Uitgeput sloot Tanis zijn ogen. Zijn gezicht leek op slag jaren ouder te worden, en opeens zag hij er heel menselijk uit. Pijn, uitputting, verdriet en schuldgevoel hadden een onuitwisbaar stempel gedrukt op de eeuwige jeugdigheid die hij van de elfen had geërfd. Hij voelde dat Laurana verstijfde en naar haar zwaard reikte.
‘Laat haar gaan, Kitiara,’ zei hij zachtjes terwijl hij Laurana stevig vasthield. ‘Kom je belofte na, dan zal ik hetzelfde doen. Laat me haar buiten de stadsmuren brengen. Daarna kom ik terug—’

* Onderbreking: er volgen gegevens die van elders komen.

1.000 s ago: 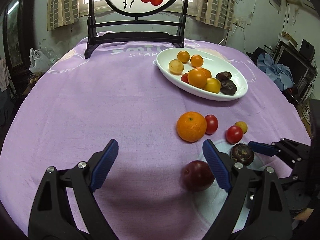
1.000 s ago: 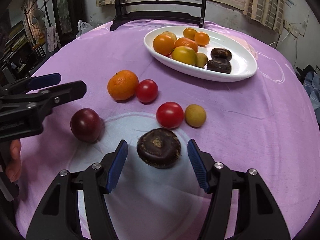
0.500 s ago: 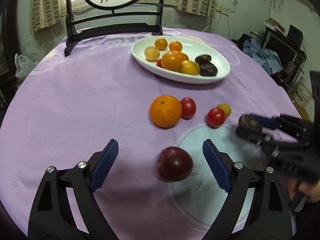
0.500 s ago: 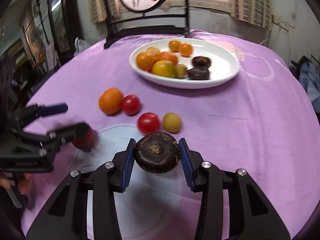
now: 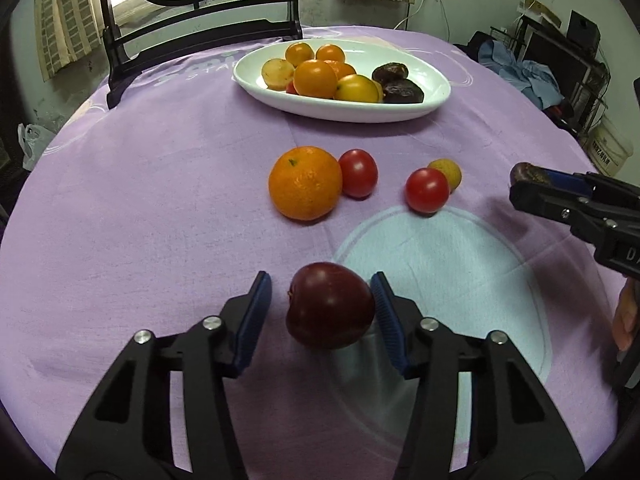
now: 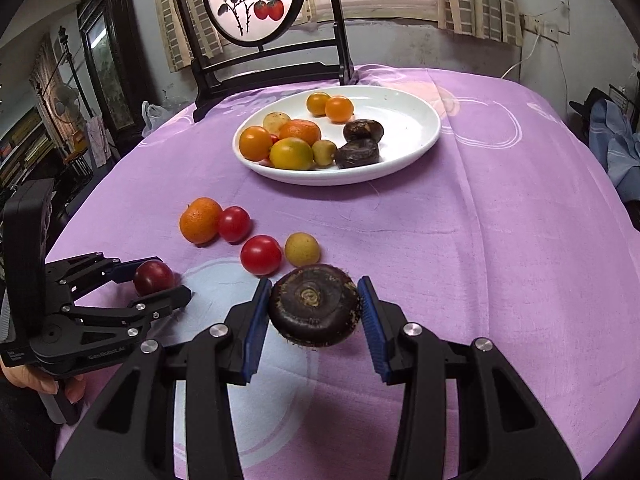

‘Ik geloof echt dat je dat zou doen,’ merkte Kitiara op. Geamuseerd en verwonderd keek ze hem aan. ‘Is het al bij je opgekomen, halfelf, dat ik je kan kussen en doden zonder tussendoor diep adem te halen? Nee, dat lijkt me niet. Eigenlijk zou ik je nu ter plekke moeten doden, al was het maar omdat ik weet dat ik de elfenvrouw niets ergers zou kunnen aandoen.’ Ze hield de brandende toorts vlak bij Laurana. ‘Kijk maar naar haar gezicht,’ sneerde Kitiara. ‘Wat maakt de liefde je toch zwak.’
Opnieuw woelde Kitiara door haar haren. Schouderophalend keek ze om zich heen. ‘Maar ik heb geen tijd. Alles verschuift. Er zijn grote veranderingen op til. De Duistere Koningin is gevallen. Iemand anders zal opstaan om haar plaats in te nemen. Wat zeg je ervan, Tanis? Ik ben al begonnen mijn gezag te doen gelden ten opzichte van de andere Drakenheren.’ Kitiara klopte op het gevest van haar zwaard. ‘Mijn keizerrijk zal reusachtig zijn. Samen kunnen we heer—’
Abrupt zweeg ze. Haar blik ging naar de gang waar ze zojuist uit was gekomen. Hoewel Tanis niet kon zien of horen wat haar aandacht had getrokken, voelde hij dat een verlammende kilte zich door de gang verspreidde. Laurana drukte zich tegen hem aan, overweldigd door angst, en Tanis wist wie er naderde, nog voordat hij de oranje ogen boven het spookachtige harnas zag flakkeren.